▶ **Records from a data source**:
= = =

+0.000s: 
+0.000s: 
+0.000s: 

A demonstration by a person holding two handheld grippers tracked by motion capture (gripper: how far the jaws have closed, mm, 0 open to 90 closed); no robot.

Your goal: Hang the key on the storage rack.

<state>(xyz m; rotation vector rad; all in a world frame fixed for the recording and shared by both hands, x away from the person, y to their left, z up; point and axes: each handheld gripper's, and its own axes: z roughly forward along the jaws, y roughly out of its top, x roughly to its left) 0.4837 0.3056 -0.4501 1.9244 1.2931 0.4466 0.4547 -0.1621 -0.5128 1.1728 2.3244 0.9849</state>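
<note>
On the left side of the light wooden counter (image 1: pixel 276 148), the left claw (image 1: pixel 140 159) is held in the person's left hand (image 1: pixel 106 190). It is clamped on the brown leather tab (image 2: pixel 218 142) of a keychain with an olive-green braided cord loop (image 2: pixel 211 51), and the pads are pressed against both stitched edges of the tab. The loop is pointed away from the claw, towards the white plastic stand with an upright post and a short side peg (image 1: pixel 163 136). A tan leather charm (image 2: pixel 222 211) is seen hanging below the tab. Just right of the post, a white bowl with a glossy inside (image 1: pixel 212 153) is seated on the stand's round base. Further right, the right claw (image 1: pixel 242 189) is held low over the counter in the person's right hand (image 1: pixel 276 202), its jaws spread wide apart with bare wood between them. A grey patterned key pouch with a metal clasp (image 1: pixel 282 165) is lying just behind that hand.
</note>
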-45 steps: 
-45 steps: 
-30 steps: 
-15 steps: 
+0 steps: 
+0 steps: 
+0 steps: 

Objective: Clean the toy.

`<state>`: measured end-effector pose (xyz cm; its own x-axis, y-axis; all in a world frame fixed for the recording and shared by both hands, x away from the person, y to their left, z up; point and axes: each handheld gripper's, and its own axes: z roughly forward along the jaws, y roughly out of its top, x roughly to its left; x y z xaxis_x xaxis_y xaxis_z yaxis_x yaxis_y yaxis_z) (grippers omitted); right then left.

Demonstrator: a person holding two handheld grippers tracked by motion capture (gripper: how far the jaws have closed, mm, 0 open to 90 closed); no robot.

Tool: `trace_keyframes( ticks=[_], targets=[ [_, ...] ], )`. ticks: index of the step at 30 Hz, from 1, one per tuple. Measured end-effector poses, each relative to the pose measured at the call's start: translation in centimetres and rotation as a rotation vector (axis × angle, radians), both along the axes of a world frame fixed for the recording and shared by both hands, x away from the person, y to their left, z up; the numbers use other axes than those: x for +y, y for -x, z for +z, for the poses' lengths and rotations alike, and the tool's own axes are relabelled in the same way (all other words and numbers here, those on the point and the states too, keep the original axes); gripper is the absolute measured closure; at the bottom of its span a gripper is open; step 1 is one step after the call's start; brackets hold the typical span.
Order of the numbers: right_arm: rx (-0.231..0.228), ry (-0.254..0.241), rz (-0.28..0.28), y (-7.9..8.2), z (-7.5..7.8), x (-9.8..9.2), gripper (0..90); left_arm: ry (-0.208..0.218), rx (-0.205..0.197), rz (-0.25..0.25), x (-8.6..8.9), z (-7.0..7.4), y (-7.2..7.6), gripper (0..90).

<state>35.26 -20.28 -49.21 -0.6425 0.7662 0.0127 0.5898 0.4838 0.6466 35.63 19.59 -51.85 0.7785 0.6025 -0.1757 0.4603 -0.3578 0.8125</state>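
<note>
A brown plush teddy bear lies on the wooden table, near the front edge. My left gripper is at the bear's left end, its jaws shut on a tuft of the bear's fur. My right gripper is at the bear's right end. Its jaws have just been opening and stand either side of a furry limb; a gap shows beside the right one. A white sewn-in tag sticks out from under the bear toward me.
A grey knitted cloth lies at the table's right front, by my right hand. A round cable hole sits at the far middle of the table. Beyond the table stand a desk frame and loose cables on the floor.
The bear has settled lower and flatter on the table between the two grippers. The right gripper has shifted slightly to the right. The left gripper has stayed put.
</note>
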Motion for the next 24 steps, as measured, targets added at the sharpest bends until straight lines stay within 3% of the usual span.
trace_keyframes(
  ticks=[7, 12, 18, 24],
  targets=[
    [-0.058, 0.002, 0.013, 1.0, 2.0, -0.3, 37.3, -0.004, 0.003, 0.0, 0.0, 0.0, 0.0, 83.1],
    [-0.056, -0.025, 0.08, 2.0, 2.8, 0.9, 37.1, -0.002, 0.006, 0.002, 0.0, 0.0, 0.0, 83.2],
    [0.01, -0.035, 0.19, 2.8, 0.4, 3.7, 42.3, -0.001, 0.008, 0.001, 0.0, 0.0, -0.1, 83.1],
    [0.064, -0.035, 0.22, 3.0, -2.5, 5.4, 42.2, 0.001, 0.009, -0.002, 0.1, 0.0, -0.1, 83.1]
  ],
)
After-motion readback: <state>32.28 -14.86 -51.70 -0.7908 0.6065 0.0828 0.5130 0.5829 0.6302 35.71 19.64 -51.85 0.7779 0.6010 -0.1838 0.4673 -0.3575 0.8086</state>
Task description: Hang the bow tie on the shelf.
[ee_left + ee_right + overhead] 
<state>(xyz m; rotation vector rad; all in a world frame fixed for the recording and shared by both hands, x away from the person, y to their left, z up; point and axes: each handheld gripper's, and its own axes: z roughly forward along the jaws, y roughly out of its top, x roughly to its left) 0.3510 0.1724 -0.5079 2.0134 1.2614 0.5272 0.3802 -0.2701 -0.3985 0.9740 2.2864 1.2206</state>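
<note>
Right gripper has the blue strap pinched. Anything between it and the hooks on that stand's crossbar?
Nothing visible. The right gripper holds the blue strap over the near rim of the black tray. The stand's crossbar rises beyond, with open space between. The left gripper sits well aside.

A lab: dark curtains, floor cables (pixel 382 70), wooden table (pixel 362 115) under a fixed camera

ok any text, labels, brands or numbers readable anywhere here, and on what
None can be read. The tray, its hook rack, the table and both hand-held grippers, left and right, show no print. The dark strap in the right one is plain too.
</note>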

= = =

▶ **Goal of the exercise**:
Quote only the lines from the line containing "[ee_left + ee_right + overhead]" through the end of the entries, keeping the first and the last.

▶ **Answer area**:
[ee_left + ee_right + overhead] 
<state>(xyz m; rotation vector rad; all in a world frame fixed for the recording and shared by both hands, x away from the person, y to their left, z up; point and axes: each handheld gripper's, and its own axes: z roughly forward along the jaws, y roughly out of its top, x roughly to its left) 0.3510 0.1724 -0.5079 2.0134 1.2614 0.5272 0.3802 -0.2701 -0.3985 0.9740 2.2864 1.2206</state>
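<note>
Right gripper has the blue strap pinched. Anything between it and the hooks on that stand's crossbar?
Nothing visible. The right gripper holds the blue strap over the near rim of the black tray. The stand's crossbar rises beyond, with open space between. The left gripper sits well aside.

A lab: dark curtains, floor cables (pixel 382 70), wooden table (pixel 362 115) under a fixed camera

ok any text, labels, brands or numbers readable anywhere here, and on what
None can be read. The tray, its hook rack, the table and both hand-held grippers, left and right, show no print. The dark strap in the right one is plain too.
</note>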

Work on this exercise is done.